**About this task**
In the records that follow, the lines from the one containing "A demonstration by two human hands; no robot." to the one containing "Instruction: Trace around", inclusive, are to be given again exactly.

+++ Record excerpts

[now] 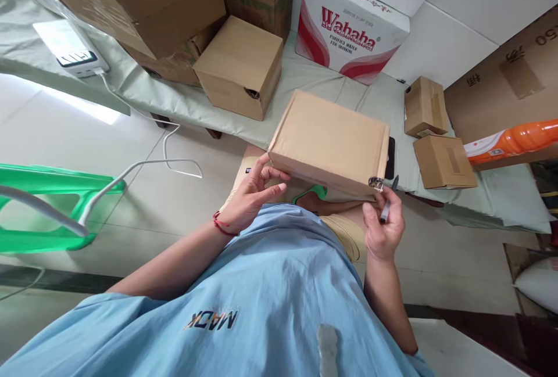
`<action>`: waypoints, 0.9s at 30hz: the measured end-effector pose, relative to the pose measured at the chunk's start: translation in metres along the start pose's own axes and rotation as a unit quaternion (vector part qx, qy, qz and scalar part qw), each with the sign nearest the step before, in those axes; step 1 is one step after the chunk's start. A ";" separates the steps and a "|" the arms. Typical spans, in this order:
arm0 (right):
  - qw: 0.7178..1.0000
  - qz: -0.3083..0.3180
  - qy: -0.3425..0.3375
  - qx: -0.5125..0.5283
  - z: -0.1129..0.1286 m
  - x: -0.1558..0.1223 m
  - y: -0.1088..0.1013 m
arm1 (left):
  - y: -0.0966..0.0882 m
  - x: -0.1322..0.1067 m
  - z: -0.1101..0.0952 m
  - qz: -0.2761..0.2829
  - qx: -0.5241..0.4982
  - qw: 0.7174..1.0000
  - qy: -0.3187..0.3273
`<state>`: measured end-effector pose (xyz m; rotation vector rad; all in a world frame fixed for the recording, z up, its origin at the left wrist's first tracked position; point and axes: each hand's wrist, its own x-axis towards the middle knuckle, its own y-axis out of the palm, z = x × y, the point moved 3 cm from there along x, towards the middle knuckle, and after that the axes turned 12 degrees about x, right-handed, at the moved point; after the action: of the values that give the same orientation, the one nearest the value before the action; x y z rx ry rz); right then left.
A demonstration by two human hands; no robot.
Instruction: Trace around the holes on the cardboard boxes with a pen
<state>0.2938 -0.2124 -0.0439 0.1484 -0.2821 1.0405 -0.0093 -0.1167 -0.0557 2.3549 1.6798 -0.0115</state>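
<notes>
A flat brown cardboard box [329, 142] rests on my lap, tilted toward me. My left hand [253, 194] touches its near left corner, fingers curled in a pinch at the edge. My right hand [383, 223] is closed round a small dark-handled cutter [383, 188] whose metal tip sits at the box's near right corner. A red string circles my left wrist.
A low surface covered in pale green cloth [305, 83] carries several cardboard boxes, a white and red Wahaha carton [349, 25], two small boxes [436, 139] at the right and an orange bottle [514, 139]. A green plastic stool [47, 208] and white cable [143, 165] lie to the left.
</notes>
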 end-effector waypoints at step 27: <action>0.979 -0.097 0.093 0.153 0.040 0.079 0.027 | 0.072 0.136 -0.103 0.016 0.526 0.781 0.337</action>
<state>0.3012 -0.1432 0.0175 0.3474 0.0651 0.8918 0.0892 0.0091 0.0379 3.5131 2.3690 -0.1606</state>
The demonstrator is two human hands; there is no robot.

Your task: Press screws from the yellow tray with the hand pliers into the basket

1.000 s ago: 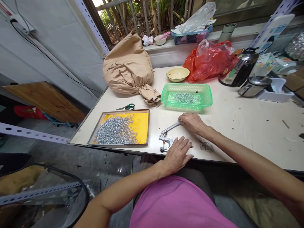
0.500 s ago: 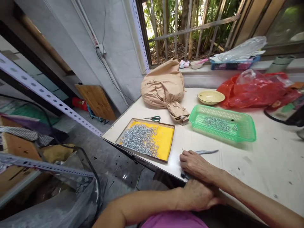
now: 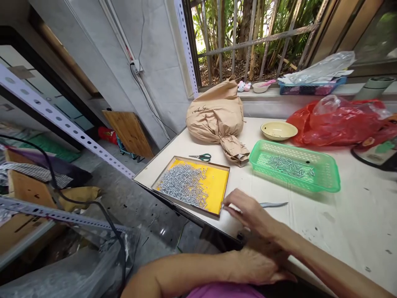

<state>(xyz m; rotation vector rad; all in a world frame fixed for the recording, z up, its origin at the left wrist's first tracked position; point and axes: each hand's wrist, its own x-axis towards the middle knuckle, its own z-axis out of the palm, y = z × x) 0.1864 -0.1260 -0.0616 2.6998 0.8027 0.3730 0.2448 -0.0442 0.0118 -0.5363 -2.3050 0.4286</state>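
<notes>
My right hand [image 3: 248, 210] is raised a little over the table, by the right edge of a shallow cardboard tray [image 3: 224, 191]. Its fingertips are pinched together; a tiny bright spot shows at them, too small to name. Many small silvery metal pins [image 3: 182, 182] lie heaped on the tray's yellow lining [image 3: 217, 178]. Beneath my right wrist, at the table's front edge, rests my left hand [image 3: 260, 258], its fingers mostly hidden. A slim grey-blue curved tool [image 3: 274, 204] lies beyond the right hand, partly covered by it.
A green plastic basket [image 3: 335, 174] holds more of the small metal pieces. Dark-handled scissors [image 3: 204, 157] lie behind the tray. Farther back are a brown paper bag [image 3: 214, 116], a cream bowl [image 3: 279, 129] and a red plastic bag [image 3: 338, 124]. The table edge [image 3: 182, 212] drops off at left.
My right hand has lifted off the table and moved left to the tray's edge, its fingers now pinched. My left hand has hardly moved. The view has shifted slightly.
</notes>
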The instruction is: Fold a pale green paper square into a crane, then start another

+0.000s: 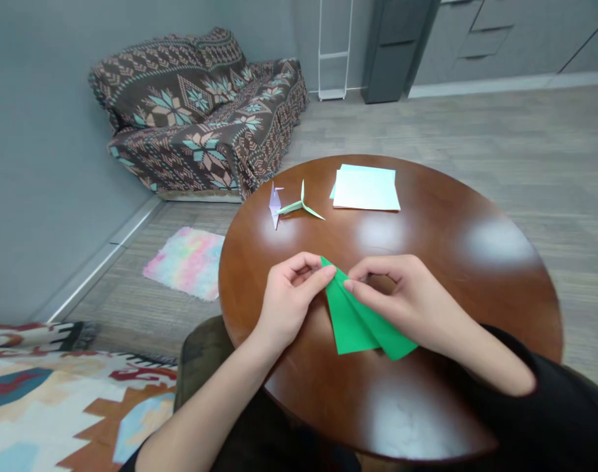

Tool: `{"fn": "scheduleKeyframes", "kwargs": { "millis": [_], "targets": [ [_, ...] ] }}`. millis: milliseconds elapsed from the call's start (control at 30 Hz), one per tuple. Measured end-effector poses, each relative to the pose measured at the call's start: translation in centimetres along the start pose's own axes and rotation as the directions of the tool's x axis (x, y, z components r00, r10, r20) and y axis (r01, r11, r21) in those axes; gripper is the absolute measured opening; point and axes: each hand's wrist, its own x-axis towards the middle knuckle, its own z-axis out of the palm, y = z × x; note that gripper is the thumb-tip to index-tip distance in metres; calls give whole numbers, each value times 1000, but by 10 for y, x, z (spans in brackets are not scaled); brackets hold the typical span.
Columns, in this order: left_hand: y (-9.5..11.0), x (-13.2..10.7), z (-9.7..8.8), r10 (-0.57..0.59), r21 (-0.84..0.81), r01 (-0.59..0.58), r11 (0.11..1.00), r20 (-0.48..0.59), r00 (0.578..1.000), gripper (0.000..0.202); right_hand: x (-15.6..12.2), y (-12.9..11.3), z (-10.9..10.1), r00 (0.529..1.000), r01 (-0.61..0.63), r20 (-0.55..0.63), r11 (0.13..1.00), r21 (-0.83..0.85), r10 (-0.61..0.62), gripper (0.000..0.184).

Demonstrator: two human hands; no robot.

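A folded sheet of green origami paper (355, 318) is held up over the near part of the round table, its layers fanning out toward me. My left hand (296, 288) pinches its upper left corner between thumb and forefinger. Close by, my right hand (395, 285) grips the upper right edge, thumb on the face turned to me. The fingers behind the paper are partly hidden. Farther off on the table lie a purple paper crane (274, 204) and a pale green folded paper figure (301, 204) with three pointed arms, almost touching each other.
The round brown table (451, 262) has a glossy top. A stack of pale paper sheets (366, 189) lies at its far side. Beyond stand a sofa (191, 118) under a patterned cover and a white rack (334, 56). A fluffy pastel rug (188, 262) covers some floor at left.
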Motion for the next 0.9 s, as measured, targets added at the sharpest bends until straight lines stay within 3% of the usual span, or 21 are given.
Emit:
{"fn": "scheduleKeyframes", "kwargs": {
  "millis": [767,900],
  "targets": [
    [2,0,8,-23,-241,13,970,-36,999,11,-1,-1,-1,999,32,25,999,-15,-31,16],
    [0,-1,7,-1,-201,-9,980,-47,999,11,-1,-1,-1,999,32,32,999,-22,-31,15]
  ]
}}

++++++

**Expected answer**
A demonstration by two human hands; no robot.
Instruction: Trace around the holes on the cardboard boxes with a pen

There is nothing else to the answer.